__Brief__
Reproduce each line of the data exactly as it is.

__Given information__
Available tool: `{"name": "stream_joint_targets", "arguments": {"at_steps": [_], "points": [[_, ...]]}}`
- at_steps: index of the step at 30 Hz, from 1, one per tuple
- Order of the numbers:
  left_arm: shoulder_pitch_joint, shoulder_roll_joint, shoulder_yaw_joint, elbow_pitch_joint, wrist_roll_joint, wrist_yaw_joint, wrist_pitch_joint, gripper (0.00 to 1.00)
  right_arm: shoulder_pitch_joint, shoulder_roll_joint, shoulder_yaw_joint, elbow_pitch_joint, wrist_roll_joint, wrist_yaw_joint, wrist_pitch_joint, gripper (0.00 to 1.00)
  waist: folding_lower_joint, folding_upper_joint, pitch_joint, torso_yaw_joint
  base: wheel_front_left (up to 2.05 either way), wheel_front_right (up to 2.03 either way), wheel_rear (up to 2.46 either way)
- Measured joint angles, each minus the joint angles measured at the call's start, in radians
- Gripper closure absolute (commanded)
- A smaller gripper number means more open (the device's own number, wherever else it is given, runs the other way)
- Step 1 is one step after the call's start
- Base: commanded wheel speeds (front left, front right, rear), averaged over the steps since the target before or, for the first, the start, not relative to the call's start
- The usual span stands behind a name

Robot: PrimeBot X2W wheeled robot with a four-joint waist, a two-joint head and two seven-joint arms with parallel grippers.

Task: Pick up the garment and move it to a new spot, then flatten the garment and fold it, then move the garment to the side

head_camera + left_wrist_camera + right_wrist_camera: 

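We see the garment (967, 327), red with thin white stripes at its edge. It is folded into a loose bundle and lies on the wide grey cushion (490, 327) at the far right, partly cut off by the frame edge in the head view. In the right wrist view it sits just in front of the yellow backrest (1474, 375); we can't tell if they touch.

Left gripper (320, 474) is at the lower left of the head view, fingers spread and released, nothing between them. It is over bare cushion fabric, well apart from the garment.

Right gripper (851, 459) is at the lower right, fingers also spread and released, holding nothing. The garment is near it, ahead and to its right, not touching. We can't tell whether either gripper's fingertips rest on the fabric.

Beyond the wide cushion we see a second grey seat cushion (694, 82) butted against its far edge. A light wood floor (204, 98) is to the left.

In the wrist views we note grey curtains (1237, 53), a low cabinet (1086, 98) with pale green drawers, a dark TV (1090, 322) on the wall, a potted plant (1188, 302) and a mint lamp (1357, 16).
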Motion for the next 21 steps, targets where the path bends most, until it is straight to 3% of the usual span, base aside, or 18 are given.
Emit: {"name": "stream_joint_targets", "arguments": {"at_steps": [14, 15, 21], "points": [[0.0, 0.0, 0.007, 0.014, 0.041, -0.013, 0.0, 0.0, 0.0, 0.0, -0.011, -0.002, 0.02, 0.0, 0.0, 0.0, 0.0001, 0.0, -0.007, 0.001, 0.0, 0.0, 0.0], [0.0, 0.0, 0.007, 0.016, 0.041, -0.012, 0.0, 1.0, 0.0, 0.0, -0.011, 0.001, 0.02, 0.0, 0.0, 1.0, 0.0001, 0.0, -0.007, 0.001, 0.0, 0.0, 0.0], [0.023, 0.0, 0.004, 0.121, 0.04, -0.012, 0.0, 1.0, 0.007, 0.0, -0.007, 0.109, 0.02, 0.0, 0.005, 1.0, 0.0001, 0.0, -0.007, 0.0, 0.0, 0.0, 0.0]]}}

__Solution to this problem__
Available tool: `{"name": "stream_joint_targets", "arguments": {"at_steps": [_], "points": [[_, ...]]}}`
- at_steps: index of the step at 30 Hz, from 1, one per tuple
- Order of the numbers:
  left_arm: shoulder_pitch_joint, shoulder_roll_joint, shoulder_yaw_joint, elbow_pitch_joint, wrist_roll_joint, wrist_yaw_joint, wrist_pitch_joint, gripper (0.00 to 1.00)
  right_arm: shoulder_pitch_joint, shoulder_roll_joint, shoulder_yaw_joint, elbow_pitch_joint, wrist_roll_joint, wrist_yaw_joint, wrist_pitch_joint, gripper (0.00 to 1.00)
  waist: folding_lower_joint, folding_upper_joint, pitch_joint, torso_yaw_joint
  base: wheel_front_left (up to 2.05 either way), wheel_front_right (up to 2.03 either way), wheel_rear (up to 2.46 either way)
- Measured joint angles, each minus the joint angles measured at the call's start, in radians
- Gripper closure absolute (commanded)
- A smaller gripper number means more open (the device's own number, wherever else it is given, runs the other way)
- Step 1 is one step after the call's start
- Base: commanded wheel speeds (front left, front right, rear), averaged over the steps since the target before or, for the first, the start, not relative to the call's start
- The usual span stands behind a name

Robot: PrimeBot X2W wheeled robot with a four-joint waist, a two-joint head and two seven-joint arms with parallel grippers.

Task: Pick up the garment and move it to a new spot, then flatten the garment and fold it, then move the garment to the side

head_camera + left_wrist_camera + right_wrist_camera: 

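We see the garment (967, 327), red with thin white stripes at its edge. It is folded into a loose bundle and lies on the wide grey cushion (490, 327) at the far right, partly cut off by the frame edge in the head view. In the right wrist view it sits just in front of the yellow backrest (1474, 375); we can't tell if they touch.

Left gripper (320, 474) is at the lower left of the head view, fingers spread and released, nothing between them. It is over bare cushion fabric, well apart from the garment.

Right gripper (851, 459) is at the lower right, fingers also spread and released, holding nothing. The garment is near it, ahead and to its right, not touching. We can't tell whether either gripper's fingertips rest on the fabric.

Beyond the wide cushion we see a second grey seat cushion (694, 82) butted against its far edge. A light wood floor (204, 98) is to the left.

In the wrist views we note grey curtains (1237, 53), a low cabinet (1086, 98) with pale green drawers, a dark TV (1090, 322) on the wall, a potted plant (1188, 302) and a mint lamp (1357, 16).
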Motion for the next 21 steps, targets where the path bends most, until it is straight to 3% of the usual span, base aside, or 18 are given.
Emit: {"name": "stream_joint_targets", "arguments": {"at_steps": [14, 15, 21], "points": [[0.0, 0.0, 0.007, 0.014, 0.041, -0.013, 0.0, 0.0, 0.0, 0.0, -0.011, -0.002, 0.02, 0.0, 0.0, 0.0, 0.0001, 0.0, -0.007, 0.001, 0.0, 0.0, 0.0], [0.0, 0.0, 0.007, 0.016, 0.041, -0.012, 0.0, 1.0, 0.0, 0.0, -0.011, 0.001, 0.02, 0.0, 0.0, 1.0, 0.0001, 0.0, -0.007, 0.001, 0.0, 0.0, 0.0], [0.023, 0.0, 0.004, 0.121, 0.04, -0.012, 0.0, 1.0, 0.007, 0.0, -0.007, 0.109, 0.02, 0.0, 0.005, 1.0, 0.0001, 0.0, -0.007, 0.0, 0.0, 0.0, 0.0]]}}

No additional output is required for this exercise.